Copy the lines below verbatim. Begin with the first and end with the line containing "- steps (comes".

_Supplied data_
= = = = =
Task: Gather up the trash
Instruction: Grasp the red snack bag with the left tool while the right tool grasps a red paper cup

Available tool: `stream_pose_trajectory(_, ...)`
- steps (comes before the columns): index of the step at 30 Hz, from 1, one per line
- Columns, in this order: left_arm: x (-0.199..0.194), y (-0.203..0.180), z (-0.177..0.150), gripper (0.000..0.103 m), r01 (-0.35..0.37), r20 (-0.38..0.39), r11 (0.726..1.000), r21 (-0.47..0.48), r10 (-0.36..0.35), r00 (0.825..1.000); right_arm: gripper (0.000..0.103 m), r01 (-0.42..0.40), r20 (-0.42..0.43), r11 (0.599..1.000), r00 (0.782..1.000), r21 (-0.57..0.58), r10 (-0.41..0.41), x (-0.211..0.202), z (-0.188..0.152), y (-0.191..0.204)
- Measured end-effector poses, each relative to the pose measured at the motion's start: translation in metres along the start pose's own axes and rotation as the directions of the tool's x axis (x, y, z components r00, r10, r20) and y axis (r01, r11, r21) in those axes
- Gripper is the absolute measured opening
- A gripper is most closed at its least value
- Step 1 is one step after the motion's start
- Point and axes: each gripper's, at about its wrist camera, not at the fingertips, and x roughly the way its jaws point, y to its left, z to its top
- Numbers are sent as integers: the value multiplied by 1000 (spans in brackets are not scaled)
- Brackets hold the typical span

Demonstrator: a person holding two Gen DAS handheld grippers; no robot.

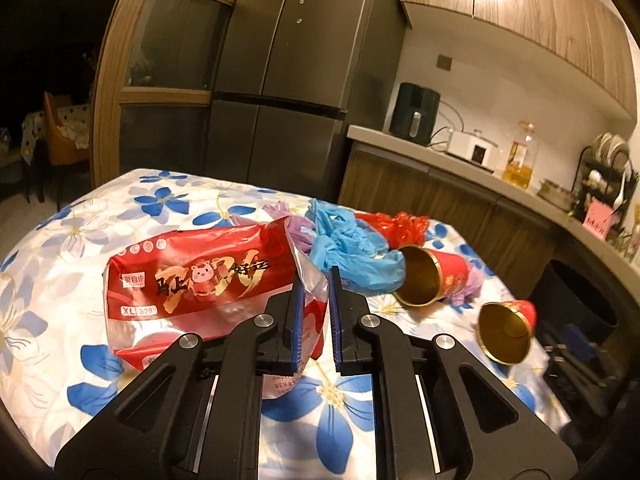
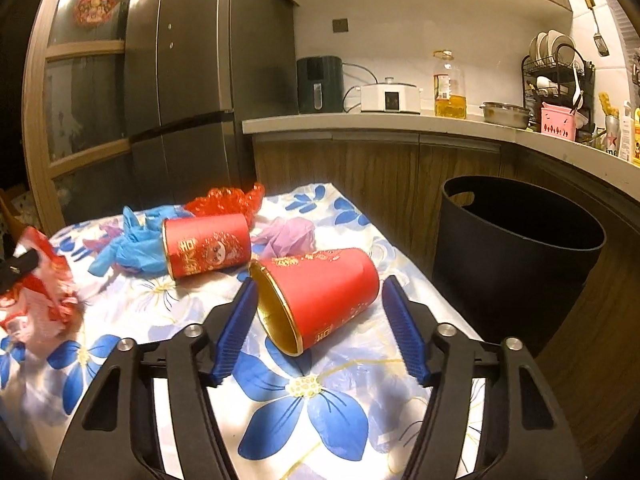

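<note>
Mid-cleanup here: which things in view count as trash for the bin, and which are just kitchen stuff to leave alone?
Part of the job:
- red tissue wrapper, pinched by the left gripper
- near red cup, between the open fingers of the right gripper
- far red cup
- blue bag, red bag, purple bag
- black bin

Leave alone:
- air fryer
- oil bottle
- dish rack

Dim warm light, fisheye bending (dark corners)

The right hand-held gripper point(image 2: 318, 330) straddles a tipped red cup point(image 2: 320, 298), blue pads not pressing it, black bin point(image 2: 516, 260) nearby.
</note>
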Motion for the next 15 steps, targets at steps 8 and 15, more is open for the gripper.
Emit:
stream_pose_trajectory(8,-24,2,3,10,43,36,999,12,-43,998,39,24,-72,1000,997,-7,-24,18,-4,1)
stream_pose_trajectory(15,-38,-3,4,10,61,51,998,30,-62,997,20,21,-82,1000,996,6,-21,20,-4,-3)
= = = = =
_Reply to the task_
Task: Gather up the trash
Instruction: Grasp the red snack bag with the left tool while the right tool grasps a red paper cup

Available tool: `stream_pose_trajectory(_, ...)`
- steps (comes before the columns): index of the step at 30 Hz, from 1, one per line

The exercise concludes with this answer.